In Schulungen und Rollenspielen lernen die Behördenmitarbeiter zurzeit, wie sie solche Gespräche geschickt und sensibel führen. "Wenn ein Verdacht auf Straftaten vorliegt, zum Beispiel Menschenhandel, schalten wir die Polizei ein." Die Polizei, genauer gesagt das Kommissariat 35 der Kriminalpolizei, die sogenannte Sitte, wird auch weiterhin die Kriminalität im Rotlichtviertel im Blick haben - und die Sicherheit überprüfen.

Bordellbetreiber müssen ihren Betrieb künftig ebenfalls anmelden und bis Ende dieses Jahres ein Betriebskonzept zur Genehmigung vorlegen. Für alle Kontrollen in den Bordellen rund um baurechtliche und strukturelle Vorschriften wird dann künftig auch das KVR zuständig sein, genauer gesagt die Betriebsinspektion. Mitarbeiter, die früher Gaststätten kontrolliert haben, überprüfen dann auch die rund 190 Bordellbetriebe in der Stadt.

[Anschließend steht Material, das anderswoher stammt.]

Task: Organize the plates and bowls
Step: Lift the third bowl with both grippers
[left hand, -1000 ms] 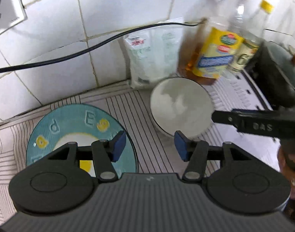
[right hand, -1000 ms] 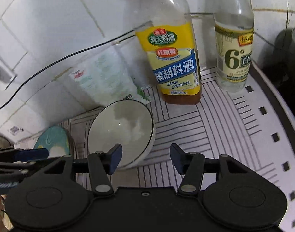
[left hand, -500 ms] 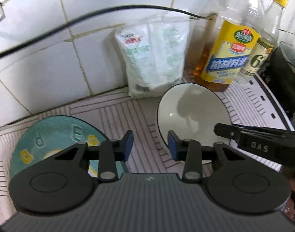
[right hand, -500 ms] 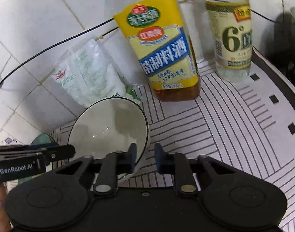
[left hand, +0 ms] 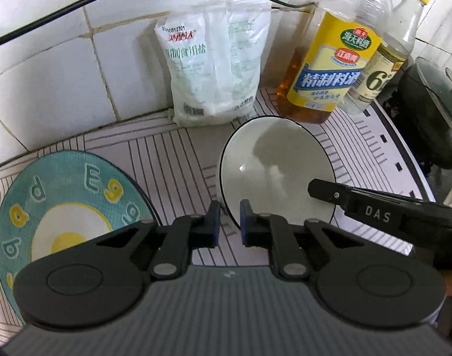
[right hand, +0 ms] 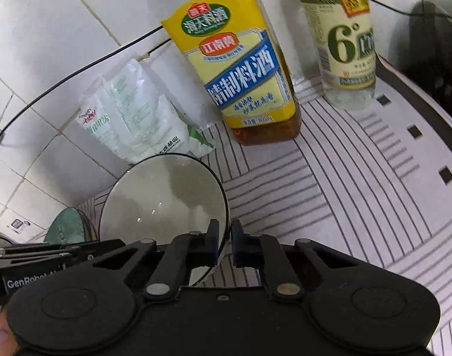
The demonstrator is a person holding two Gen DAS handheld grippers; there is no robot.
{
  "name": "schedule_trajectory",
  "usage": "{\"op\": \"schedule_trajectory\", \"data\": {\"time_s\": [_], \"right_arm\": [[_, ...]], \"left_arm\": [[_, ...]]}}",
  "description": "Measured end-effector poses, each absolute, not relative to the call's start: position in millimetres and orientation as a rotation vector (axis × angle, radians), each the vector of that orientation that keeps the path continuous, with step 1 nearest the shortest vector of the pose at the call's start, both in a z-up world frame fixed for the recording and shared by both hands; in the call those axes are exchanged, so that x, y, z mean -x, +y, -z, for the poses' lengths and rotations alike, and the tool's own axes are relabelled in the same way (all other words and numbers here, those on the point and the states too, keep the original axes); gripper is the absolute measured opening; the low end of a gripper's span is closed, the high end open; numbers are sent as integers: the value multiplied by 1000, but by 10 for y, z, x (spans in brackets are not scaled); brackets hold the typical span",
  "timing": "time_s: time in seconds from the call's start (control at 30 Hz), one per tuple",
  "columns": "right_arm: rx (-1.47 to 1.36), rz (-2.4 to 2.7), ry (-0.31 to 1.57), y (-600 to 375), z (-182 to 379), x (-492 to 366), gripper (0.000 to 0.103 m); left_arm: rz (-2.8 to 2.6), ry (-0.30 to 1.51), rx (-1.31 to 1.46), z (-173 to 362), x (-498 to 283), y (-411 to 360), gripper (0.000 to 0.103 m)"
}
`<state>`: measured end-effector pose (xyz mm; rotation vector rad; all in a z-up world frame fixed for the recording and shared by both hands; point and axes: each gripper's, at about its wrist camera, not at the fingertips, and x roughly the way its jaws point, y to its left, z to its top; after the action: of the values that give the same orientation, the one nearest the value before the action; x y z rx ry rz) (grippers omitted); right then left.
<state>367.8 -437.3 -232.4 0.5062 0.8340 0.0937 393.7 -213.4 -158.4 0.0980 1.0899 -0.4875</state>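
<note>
The teal plate (left hand: 74,204) with yellow letters lies flat on the striped mat (left hand: 172,160) at the left, just beside the wall tiles. It looks like glazed ceramic – stiff, smooth, probably slippery, and it breaks if it falls. Only its thin rim gives a place to hold.

To its right stands the white bowl (left hand: 276,166) with a dark rim line, just in front of the salt bag (left hand: 217,68) and the yellow-label bottle (left hand: 335,68). It also seems glazed, hard and rather heavy for two small pads.

The left gripper (left hand: 229,222) has just been closing and its blue pads now pinch the near-left rim of the bowl, one inside and one outside. The right gripper (right hand: 224,244) has closed the same way on the near-right rim. A hold on two sides of the rim is, I judge, the safe way – one pinch alone lets the bowl swing and slip. The lift should be slow and level.
</note>
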Motion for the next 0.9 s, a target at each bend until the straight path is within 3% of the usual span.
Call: {"op": "schedule_trajectory", "data": {"time_s": [0.9], "right_arm": [[-465,-124,759,-4076,1441,-2530,13]], "left_arm": [[565,1058,-148,632,-2987,-1704,12]]}}
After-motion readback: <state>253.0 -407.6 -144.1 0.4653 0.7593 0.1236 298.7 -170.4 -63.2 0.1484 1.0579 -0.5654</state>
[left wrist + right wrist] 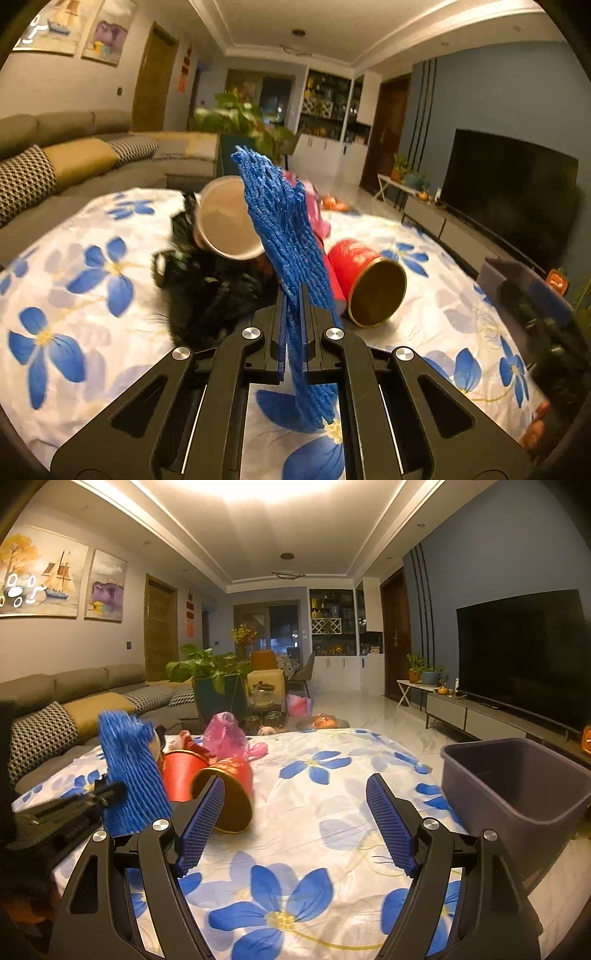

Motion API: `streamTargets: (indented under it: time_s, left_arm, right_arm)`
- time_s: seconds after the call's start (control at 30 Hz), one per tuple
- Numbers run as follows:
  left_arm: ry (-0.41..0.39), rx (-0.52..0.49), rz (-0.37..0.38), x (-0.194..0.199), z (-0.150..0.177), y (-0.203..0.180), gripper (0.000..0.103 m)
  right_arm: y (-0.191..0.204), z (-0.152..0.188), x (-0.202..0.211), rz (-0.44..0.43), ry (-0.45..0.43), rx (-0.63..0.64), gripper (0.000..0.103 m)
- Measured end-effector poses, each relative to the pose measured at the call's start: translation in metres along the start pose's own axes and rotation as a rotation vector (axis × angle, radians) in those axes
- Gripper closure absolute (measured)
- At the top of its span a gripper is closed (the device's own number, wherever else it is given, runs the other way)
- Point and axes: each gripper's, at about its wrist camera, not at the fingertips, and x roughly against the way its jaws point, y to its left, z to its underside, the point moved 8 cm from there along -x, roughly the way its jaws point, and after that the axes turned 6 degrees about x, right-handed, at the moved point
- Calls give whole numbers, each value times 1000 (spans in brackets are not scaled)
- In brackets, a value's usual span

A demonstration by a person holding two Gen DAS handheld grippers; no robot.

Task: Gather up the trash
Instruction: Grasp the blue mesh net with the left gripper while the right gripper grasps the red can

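Note:
My left gripper (294,295) is shut on a blue foam net sleeve (284,229) and holds it upright above the table; it also shows in the right wrist view (129,775). Behind it lie a paper cup (227,218), a black plastic bag (218,288), a pink bag (225,734) and a red can on its side (364,280), also seen in the right wrist view (225,794). My right gripper (295,797) is open and empty above the floral tablecloth (314,849), to the right of the can.
A purple bin (517,790) stands at the table's right edge. A second red cup (181,775) lies by the can. A sofa (74,701) runs along the left, a TV (517,657) and its stand on the right, a potted plant (207,672) behind the table.

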Motion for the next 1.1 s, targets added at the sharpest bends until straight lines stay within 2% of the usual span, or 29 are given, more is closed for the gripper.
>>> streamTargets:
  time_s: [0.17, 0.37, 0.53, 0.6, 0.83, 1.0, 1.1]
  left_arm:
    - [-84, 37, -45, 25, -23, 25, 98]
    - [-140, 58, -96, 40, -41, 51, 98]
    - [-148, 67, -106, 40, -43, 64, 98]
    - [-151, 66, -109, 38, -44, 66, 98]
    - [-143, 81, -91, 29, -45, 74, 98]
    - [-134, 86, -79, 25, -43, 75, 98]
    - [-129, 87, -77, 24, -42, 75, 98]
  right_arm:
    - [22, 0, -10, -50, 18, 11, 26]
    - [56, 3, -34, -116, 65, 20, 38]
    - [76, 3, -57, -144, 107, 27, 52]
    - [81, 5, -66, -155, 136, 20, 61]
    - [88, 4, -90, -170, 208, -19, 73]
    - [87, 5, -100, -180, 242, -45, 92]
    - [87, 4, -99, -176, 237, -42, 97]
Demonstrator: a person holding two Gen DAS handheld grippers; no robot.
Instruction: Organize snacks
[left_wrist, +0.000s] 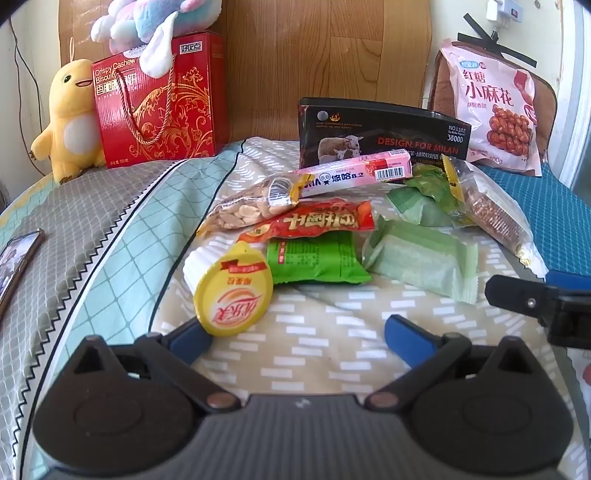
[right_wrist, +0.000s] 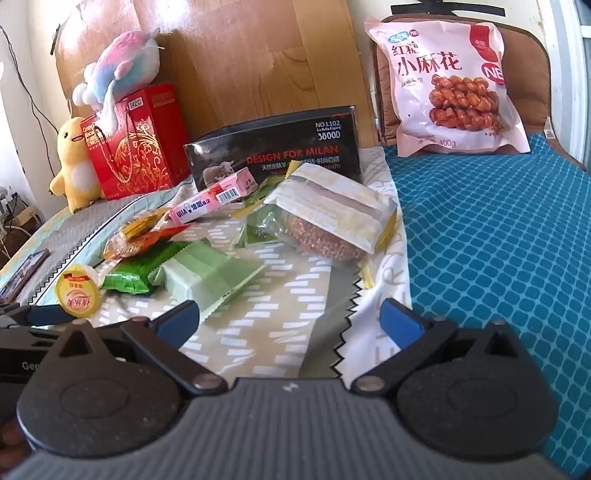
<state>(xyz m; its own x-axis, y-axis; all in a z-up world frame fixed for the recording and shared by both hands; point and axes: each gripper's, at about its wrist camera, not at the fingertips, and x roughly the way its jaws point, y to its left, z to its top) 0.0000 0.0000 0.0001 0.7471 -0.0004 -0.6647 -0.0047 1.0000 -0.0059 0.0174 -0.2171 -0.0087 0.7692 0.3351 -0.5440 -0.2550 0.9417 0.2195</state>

An den Start gehen wird die Behörde mit einem Team von sechs Mitarbeitern, die von anderen Aufgaben abgezogen wurden. Langfristig sollen es neun werden, die Stellen muss der Stadtrat aber erst genehmigen; im Herbst wird der Beschluss dem Kreisverwaltungsausschuss vorgelegt. Thalhammer rechnet mit Startkosten von 1,7 Millionen Euro pro Jahr. Jetzt ist er erst einmal froh, dass sein Team alles rechtzeitig geschafft hat.